Началось все еще тогда, когда мои учителя В. М. Бескровный и Т. Е. Катенина рассказывали нам, студентам первого курса кафедры индийской филологии Восточного факультета ЛГУ, о сингальском языке как одном из оригинальнейших в списке новоиндийских индоарийских по своей судьбе и своим характеристикам; у нас его тогда не преподавали, да и специально им не занимались. Народ и язык заинтересовали меня еще больше, когда я познакомилась с некоторой литературой о них. Прежде всего это были книги И. П. Минаева «Очерки Цейлона и Индии» (СПб., 1878) и А. М. и Л. А. Мервартов «В глуши Цейлона» (Л., 1929). С их помощью я осуществила свои первые «путешествия» по этому изумительному острову, узнала о дивной красоте его природы, об удивительных памятниках его древней культуры, о своеобразном укладе жизни и необычных взглядах на мир его красивых жителей.
Сингальский язык я начала изучать самостоятельно на втором курсе, пользуясь грамматикой, написанной английским священником–миссионером и изданной в 1815 г. Я была очарована своеобычностью и красотой его алфавита, а затем увлечена как лингвист, буквально «продираясь» через лексические и грамматические «закавыки» этого феномена в индоевропейской языковой семье.
В дальнейшем я изучала этот язык в аспирантуре и потом еще несколько лет, уже работая в Музее антропологии и этнографии имени Петра Великого (МАЭ) и занимаясь также темами, связанными с материальной и духовной культурой сингалов. Не один год основными источниками для меня были разнообразные книги и ценные коллекции первого русского естественнонаучного музея, характеризовавшие культуру Шри Ланки. Со своими вопросами о конкретных незнакомых и непонятных реалиях мне приходилось ездить в Москву, где к тому времени уже появились «живые» сингалы.
Позже объявились они и в нашем городе в качестве студентов и аспирантов (многие ланкийцы с начала 70–х годов приезжали учиться в наших вузах и техникумах).
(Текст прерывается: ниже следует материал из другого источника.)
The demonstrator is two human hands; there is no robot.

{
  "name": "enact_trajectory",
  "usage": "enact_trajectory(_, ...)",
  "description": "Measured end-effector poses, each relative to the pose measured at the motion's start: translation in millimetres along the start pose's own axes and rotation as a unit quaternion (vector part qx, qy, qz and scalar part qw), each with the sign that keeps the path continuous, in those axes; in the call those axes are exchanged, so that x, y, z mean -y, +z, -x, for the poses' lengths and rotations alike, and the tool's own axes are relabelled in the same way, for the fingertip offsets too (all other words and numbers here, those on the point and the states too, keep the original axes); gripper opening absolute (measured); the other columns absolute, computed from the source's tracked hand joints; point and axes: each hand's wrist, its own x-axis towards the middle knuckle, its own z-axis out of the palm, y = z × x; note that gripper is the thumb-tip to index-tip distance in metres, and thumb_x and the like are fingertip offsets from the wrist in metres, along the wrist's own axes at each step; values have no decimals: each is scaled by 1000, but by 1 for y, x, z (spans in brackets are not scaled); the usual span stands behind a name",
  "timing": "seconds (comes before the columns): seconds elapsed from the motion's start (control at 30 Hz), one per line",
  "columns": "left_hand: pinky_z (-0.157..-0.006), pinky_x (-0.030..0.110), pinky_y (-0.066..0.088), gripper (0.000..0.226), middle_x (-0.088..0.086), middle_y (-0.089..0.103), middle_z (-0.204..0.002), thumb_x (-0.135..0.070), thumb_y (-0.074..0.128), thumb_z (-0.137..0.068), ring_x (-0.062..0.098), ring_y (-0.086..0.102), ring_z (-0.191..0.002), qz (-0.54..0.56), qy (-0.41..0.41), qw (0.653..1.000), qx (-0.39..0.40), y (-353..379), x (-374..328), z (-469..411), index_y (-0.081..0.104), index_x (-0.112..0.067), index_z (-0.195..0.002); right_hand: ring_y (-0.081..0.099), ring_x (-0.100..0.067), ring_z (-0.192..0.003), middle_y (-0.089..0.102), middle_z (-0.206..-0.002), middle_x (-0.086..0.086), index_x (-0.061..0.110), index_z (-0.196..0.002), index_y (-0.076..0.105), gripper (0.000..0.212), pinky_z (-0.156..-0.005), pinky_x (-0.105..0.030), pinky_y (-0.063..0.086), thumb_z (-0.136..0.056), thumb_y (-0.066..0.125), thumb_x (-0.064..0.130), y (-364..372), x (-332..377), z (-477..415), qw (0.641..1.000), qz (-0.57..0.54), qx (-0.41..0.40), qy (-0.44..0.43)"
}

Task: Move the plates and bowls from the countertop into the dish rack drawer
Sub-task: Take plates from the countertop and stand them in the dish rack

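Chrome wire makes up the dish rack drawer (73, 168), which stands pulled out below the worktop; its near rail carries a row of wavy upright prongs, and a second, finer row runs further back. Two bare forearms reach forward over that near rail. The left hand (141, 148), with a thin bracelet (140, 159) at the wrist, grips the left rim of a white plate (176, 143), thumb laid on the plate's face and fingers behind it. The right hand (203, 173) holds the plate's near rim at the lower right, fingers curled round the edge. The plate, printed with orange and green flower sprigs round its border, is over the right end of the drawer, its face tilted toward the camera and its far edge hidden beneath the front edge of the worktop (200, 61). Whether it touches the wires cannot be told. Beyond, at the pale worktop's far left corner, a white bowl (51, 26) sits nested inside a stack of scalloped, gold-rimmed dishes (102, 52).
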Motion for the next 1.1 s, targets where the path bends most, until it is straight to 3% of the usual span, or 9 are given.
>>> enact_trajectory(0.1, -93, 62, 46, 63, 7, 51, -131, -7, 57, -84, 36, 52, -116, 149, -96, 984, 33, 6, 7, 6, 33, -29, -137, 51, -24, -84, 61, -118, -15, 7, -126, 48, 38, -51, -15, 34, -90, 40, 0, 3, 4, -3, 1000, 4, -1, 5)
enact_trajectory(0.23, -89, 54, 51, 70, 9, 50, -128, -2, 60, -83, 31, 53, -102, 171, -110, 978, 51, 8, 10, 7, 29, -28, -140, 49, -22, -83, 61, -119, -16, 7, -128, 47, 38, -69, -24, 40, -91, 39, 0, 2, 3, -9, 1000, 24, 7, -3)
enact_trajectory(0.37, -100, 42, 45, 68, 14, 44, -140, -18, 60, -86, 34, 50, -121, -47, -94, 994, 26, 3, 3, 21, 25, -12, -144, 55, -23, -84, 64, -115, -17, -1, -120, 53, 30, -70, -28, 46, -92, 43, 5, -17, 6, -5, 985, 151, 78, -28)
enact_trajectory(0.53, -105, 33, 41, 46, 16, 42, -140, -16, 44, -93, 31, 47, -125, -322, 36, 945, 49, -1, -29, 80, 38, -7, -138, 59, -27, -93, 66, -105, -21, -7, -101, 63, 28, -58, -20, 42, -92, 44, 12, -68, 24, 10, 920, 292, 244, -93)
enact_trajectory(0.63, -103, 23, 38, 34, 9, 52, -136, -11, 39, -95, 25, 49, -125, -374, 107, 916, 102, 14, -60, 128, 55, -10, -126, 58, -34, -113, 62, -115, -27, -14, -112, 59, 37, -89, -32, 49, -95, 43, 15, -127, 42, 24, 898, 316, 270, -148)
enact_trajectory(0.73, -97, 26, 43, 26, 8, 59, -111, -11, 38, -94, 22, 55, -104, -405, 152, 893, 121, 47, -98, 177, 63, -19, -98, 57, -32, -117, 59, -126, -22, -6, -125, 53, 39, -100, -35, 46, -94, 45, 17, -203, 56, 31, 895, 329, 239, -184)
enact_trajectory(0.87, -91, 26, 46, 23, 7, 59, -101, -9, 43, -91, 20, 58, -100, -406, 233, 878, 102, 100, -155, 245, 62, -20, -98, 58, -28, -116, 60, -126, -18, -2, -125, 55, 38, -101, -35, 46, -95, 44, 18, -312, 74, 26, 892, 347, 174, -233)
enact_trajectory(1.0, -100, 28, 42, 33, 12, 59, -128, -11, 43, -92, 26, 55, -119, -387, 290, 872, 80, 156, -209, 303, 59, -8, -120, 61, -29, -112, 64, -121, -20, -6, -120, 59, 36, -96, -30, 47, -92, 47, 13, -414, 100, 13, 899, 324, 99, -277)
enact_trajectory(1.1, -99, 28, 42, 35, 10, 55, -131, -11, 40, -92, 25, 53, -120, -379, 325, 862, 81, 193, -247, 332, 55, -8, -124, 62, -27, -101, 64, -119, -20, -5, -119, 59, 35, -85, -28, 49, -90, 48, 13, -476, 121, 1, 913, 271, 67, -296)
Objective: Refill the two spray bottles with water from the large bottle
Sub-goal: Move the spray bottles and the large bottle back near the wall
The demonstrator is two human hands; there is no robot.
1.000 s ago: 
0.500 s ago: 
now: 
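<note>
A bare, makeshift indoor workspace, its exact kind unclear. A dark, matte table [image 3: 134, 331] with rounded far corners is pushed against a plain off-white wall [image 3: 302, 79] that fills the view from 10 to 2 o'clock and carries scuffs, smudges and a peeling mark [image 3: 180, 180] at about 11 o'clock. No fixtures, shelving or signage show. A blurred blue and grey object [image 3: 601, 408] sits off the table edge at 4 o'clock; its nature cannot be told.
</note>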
Дружба с этими изумительно доброжелательными, отзывчивыми людьми помогла мне еще дома из живых уст и потому полнее и точнее узнать многое об обычаях и традициях этого народа. «Ленинградские» ланкийцы всегда проявляли готовность отвечать на бесконечные расспросы, объясняли и растолковывали трудное и неясное и даже, возвращаясь с каникул, проведенных дома, старались привезти для меня какие–нибудь полезные книжки, фотографии, картинки. Мне это казалось совершенно нормальным, и хоть я и тогда глубоко ценила дружескую помощь моих ланкийских знакомых, но в полной мере осознала ее значение и неординарность только позже. Впоследствии, по приезде в Шри Ланку, друзей у меня прибавилось, а в изучении религиозных обычаев на помощь пришли даже сами хранители главного местного вероучения — буддийские монахи. Их открытость, расположенность к чужому человеку, даже к тому, кто интересуется самыми сокровенными тайнами их религии, отнюдь не собираясь переходить в их веру, поразили меня.
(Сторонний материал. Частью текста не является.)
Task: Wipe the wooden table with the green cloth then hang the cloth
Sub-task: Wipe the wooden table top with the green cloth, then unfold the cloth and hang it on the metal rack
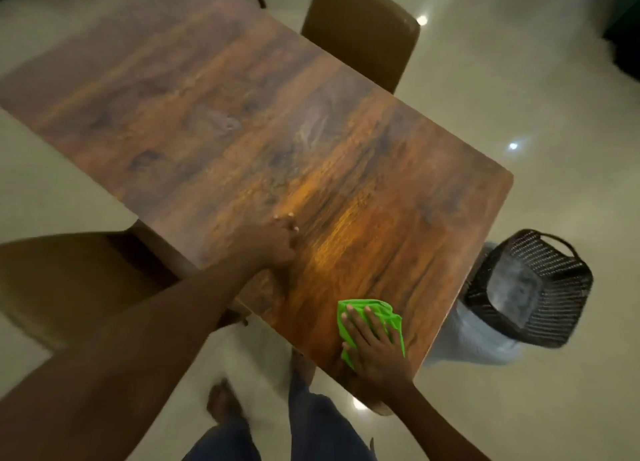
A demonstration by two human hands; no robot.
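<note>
We press the green cloth (372, 325) flat under our open right hand (372, 348) at the lower right of the tabletop (242, 121), left hand (277, 244) resting empty mid-frame, so wiping looks underway and hanging remains.

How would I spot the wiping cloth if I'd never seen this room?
Find the long wooden table. At its near right corner, the right hand presses flat on the green cloth. It is the only bright green thing among browns and pale floor.
</note>
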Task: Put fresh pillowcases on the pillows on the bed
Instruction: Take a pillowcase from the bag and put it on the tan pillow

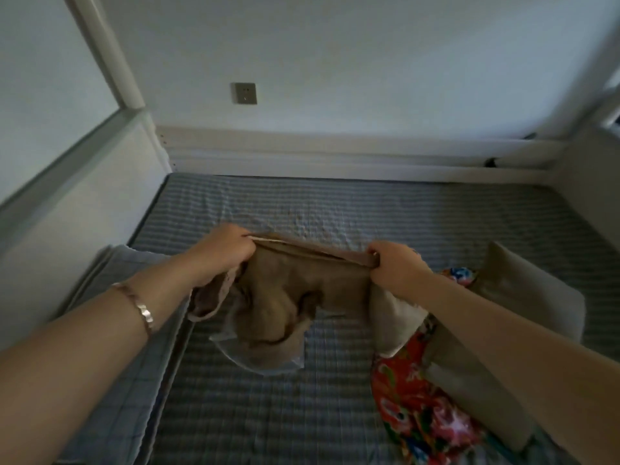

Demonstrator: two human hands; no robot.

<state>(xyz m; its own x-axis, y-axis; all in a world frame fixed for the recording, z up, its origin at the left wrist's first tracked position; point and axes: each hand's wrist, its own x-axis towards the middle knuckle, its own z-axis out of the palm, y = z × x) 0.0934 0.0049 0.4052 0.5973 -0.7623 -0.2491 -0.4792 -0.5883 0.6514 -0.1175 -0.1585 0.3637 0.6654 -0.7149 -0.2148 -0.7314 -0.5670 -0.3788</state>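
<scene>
Reference landmark: the bed [335, 209], covered by a blue-grey striped sheet.

1. Pillowcase [295, 283]: tan fabric, held in the air above the middle of the bed. Its upper edge is pulled into a nearly straight line between the two hands. The rest hangs down in loose, bunched folds toward the bed. A pale bluish corner shows at the lowest part of the hanging bundle; what it belongs to cannot be told.

2. Left hand [224, 250]: the grip is closed on the left end of the pillowcase's upper edge, with the fingers curled round the fabric. A metal bracelet [141, 307] sits on this wrist.

3. Right hand [399, 266]: the grip is closed on the right end of the same edge, with the fingers folded over the cloth and the knuckles up.

4. Folded blanket [134, 330]: blue-grey, lying along the bed's left edge beneath the left forearm.

5. Pillow [523, 290]: beige, lying at the bed's right side, partly under the right forearm.

6. Floral cloth [412, 397]: red with a bright pattern, lying on the bed's right side, touching the pillow.

7. Wall socket [244, 93]: mounted on the white wall beyond the bed's far edge.
</scene>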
Став этнографом, я тем более нуждалась в материалах, которые называют «полевыми», но долго еще не приходилось побывать на изучаемой земле, у «своего», как говорят этнографы, народа. И все же это состоялось: я ездила в командировку в Шри Ланку для полевой работы зимой 1979/80 г. и в 1988 г.
Впечатления были остры с самого начала путешествия — как в узнавании того, что было ожидаемо, так и в открытии нового. Красные черепичные крыши продолговатых домов, залитые водой рисовые поля, которые на подлете к острову, с высоты (когда самолет вынырнул из не очень плотных, но, видимо, очень влажных, темных по краям облаков) я приняла было за парники; ярко–синяя птица в высоком небе и лохматые головы пальм по краям летного поля, какими я увидела их с трапа самолета; душная парная атмосфера и тепло, которое будто стекало на плечи (а ведь еще несколько часов тому назад я шла по московским улицам буквально по колено в снегу) — это были самые первые из них.
И вот я еду в небольшом автомобиле по улице, параллельной основному приморскому шоссе («double road»). Дорога грязновата, там и сям валяется скорлупа кокосовых орехов, но даже это приятно видеть, а кругом еще пальмы, банановые рощицы полощут своими огромными, как будто рваными листьями! Как ни удивительно, мне странно, что повсюду так много ланкийцев. «Этнографическим» взглядом сразу отмечаю разнообразие оттенков кожи: от смугловатого до очень темного. Удивляюсь тому, что многие женщины не в традиционной одежде, а в платьях европейского типа. Через открытое окно машины приятно обвевает ветерок, и на душе почему–то даже не восторг, а необычайно приятное спокойствие. Так началось мое личное знакомство с островом Ланка.